WRIGHT, Nicky M., SETON, Maria, WILLIAMS, Simon E. and MÜLLER, R. Dietmar, School of Geosciences, The University of Sydney, Sydney, 2006, Australia,

The fluctuation in the volume of ocean basins is a primary driving force for long-wavelength changes in eustatic sea level in an ice-free world, i.e. most of the Mesozoic and Cenozoic. Ocean basin volume is largely dependent on changes in seafloor spreading history, which can be reconstructed based on an age-depth relationship for oceanic crust and an underlying global plate kinematic model. The Pacific Ocean basin (and its pre-cursor, Panthalassa) has persisted as the largest ocean basin throughout the Mesozoic and Cenozoic, and is a significant driver of sea level dynamics. However, the long history of circum-Pacific subduction has resulted in the loss of early oceanic crust, requiring the modeling of synthetic ocean crust for large regions of the Pacific basin throughout geologic time. Furthermore, despite geological evidence supporting the presence of numerous back-arc basins throughout the Mesozoic and Cenozoic, kinematic models of back-arc basins in the Pacific Ocean basin are incomplete and focus mainly on the Cenozoic.

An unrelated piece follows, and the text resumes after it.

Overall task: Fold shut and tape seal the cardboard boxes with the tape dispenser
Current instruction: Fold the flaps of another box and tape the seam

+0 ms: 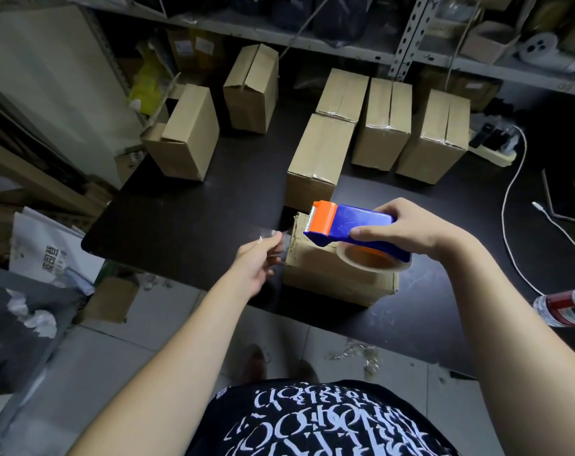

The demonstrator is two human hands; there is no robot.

We assess the uncertainty in deriving ocean basin volume based on a global plate kinematic model since 230 Ma, and compare the influence of the Pacific Ocean basin to the Atlantic and Indian Ocean basins. Since the Pacific basin is based on predominantly synthetically restored ocean crust during the Mesozoic, we assess uncertainties arising from changes in plate boundary configuration on the mean age, depth, and volume of ocean basins. We also investigate the influence of poorly constrained features (e.g. LIPs, back-arc basins) on the volume of the Pacific basin, by assessing their characteristics at present-day and during well-constrained times during the Cenozoic. Further, we derive a global sea level curve based only on the reconstructions of ocean basin volume (i.e. excluding effects such as dynamic topography and glaciation), and present the influence of each ocean basin and uncertainties through time. We find that by incorporating reasonable predictions for these components during times where ocean basins are predominantly synthetic reconstructions, the mean depth of ocean basins shallow by over 150 m. Such investigations are important for exploring Earth’s evolutionary cycles including transitions from Greenhouse to Icehouse worlds, and continental amalgamation and dispersal.